The point is, I went for it, fully and without remorse. In the process, I now realize I might have made someone else somewhat uncomfortable. In fact I'm pretty sure that I did. I tried to convince this person that the thing I wished for was not something to be denied. It was not because I felt I was the be all and end all, that whatever I wished for I should simply be given. It was more that I believed with all of my heart that what I said was true. That, by the way, still stands. I -do- believe what I said. I still stand by my convictions. I have no doubt whatsoever that, given that ever elusive thing, life would not have altered in any way that could be construed as negative. In fact, I'm still quite sure that it would only be a positive thing. But, that doesn't really matter either.

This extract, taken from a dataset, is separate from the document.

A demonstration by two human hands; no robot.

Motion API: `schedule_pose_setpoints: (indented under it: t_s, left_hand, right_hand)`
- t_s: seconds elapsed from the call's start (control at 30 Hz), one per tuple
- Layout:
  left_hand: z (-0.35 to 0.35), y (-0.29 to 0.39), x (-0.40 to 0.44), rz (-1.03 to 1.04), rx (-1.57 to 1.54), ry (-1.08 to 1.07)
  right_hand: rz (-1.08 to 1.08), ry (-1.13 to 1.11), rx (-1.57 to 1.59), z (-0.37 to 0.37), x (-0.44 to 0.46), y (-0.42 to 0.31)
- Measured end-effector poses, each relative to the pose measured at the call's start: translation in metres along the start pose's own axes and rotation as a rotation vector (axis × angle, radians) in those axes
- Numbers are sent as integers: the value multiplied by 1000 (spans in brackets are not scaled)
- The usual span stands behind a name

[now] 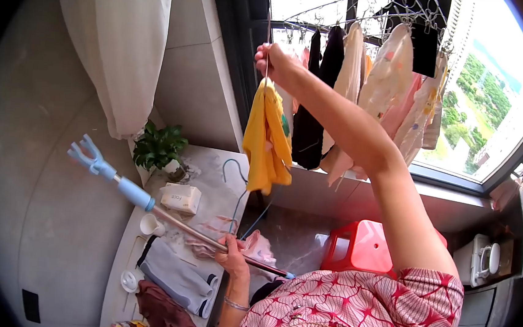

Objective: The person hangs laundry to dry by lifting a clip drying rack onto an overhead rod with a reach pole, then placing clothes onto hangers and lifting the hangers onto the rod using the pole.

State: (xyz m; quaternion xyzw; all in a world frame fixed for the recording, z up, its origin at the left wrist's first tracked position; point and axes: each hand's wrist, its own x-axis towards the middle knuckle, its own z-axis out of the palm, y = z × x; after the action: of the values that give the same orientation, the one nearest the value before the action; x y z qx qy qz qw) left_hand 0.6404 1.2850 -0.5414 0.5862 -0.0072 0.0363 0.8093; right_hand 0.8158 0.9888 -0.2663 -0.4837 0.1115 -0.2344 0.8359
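Observation:
My right hand is raised high, its fingers closed around a thin light cord that runs vertically. Just below it hangs a yellow garment with a green patch. My left hand is lower down, wrapped around the metal shaft of a clothes pole. The pole slants up to the left and ends in a light blue forked head. A blue wire hanger shows right by my left hand; whether the hand also holds it I cannot tell.
Several garments hang from a metal rack by the window. A white table bears grey shorts, brown cloth, a tissue pack, a cup and a plant. A red stool stands right.

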Motion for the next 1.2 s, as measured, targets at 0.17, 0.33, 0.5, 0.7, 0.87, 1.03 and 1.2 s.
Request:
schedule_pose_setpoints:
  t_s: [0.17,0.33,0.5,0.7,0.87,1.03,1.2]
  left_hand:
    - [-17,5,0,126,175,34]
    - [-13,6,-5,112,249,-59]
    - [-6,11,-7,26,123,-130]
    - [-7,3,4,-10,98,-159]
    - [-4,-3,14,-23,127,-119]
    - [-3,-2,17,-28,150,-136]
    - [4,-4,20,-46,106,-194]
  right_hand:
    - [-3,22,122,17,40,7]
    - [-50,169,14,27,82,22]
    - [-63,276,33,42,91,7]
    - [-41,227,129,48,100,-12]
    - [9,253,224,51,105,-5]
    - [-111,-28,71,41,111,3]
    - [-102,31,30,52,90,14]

The fact is, I didn't get what I wanted. I was turned down...numerous times, much to my chagrin. But surprisingly enough, I do not feel the least bit petulant. I am not even all that disappointed. It's not because I really did not wish what I asked for. I did, and still do. It is more that I received something so much...more...that I cannot possibly be upset, disappointed, or angry in the least that I did not get what I wanted. I will say that I was given a boon of sorts. I was not left completely empty handed. And that small token (however it was not so small to me), will be revered, and enjoyed for a long time to come.

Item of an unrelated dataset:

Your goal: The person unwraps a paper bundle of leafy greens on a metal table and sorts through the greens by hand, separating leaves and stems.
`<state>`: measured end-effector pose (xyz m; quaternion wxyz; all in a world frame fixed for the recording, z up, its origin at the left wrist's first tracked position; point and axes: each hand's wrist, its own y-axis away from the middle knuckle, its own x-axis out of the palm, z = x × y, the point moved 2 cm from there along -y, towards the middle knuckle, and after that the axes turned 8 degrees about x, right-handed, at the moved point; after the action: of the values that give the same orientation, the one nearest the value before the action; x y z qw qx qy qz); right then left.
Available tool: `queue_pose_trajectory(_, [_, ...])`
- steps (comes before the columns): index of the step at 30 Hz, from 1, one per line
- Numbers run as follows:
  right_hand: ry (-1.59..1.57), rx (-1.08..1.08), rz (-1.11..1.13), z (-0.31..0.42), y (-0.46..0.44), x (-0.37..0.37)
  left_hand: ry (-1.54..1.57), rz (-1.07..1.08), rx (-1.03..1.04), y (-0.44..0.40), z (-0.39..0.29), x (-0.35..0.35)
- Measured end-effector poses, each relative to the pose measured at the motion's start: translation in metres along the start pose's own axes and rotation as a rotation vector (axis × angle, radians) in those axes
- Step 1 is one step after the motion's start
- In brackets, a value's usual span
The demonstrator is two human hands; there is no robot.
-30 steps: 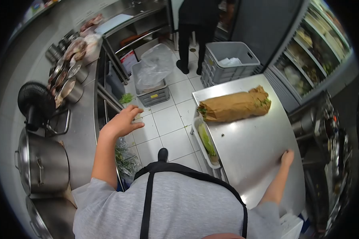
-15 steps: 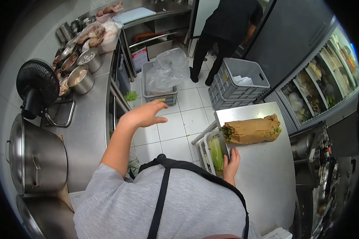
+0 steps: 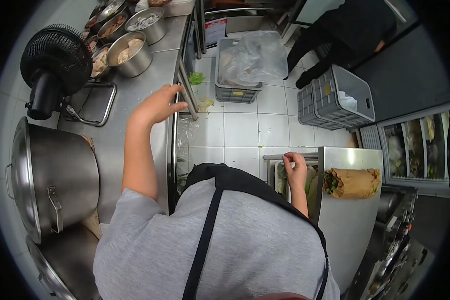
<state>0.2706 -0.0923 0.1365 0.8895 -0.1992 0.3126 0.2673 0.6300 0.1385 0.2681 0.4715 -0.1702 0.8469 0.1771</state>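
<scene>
My left hand (image 3: 160, 104) hangs in the air by the edge of the steel counter (image 3: 135, 130), its thumb apart from the fingers and nothing in it. Over the crate of leafy greens (image 3: 311, 187) is my right hand (image 3: 296, 167), fingers loosely bent, with no object visible in them. That crate stands beside a steel table (image 3: 345, 230), partly covered by my right forearm. On the table lies a bundle of greens wrapped in brown paper (image 3: 354, 183), close to my right hand but not touched by it.
Metal bowls of food (image 3: 130, 54), a black fan (image 3: 55, 70) and a large lidded pot (image 3: 55, 175) stand on the left counter. Grey crates (image 3: 335, 97) and a plastic-covered crate (image 3: 239, 94) sit on the tiled floor. A person in black (image 3: 352, 30) bends by the fridge.
My view has swung left, so the table and wrapped bundle appear farther right. My right hand has left the table edge and moved over the crate. My left hand is nearer the counter.
</scene>
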Motion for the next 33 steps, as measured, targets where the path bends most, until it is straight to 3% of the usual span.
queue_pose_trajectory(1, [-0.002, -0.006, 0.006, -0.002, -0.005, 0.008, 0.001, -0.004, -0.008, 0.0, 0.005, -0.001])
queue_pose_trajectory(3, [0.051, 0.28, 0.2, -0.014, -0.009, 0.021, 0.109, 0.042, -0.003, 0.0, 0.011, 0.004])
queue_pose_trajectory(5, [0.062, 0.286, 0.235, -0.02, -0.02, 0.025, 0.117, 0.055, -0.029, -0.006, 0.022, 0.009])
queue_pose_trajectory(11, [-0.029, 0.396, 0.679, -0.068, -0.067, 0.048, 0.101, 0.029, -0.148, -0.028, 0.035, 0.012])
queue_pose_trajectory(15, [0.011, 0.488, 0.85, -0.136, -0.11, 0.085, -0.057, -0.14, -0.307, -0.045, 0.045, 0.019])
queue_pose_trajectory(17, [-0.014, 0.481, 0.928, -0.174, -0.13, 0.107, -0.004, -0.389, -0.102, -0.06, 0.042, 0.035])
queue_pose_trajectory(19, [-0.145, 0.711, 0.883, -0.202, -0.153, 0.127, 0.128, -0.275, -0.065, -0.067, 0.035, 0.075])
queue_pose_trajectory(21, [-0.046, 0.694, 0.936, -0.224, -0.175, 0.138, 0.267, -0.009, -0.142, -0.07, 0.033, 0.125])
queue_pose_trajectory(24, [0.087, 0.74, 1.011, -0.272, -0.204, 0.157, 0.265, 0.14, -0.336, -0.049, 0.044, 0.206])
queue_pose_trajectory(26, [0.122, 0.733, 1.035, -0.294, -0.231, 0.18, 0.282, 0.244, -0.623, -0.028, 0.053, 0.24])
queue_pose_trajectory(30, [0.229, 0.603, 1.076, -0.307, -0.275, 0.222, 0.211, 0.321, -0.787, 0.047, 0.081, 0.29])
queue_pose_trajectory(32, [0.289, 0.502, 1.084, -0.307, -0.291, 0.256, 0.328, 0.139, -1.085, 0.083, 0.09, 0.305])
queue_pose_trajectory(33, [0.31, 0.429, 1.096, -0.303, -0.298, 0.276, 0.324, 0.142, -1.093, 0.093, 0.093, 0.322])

I find it difficult to ask for things I want for the reasons I have stated previously in this very post. But I also have a hard time because the very nature of the request leaves butterflies in my stomach and a nervousness throughout my entire being. I do not make it a habit of asking such things of anyone, let alone someone as important as the prospective giver, if you will. But, ask I did, and turned down I was. The thing is, I'm sort of glad, in an odd, twilight zone-ish kind of way. I learned something about myself, and about that person as well. I still very much want what I begged for. I still believe it would only be a positive thing. But I would not trade it for what I got instead for anything in the world.

I got respect. I got an affirmation of being cared for on a very deep and personal level. I got the knowledge that my very much beat up and broken heart is in the right hands...a pair of very strong hands that won't let it drop and break further. I got to see the exquisite beauty of self control(not my own, mind you). I had the extreme pleasure of experiencing what it felt like to be valued...treasured even. In truth the things I received in place of what I asked for are all things I've never known before. How can I be disappointed in that? Well, I'm not, so it's a pointless question. In retrospect I am very glad that I also got the knowledge that I am a very grown up girl. That might sound silly given my age, but given my circumstance, it's not so far fetched for that to be a questionable thing. The old me would have done any number of things that never even entered my mind as the new me. I might have been devastated not to receive what I was certain was the best possible thing I could ever get. (I still believe it's up there with what I did get, to be sure!) I might have been petulant, moody, disappointed, angry, and any number of other negative things. But.. I wasn't. In fact I'm deliriously happy at the moment.

Above everything else, I have a gift of friendship that is truly unequaled. It's one that I have never had any doubts would last for a lifetime. I swear I must be the luckiest girl on earth right now. I can't even stop smiling! And my battered heart is full of so much love that it's overflowing. I don't even mind the spillage, because there is more than enough to keep it quite full.

I still want what I asked for (as you can well read for yourselves by now), and maybe someday I'll get it. That will be a good day too, because it will mean that my promise is good enough to stand on its own without any tangible proof. But until that time comes, if it does, I'll remember this day always for the most amazing gifts I have been given.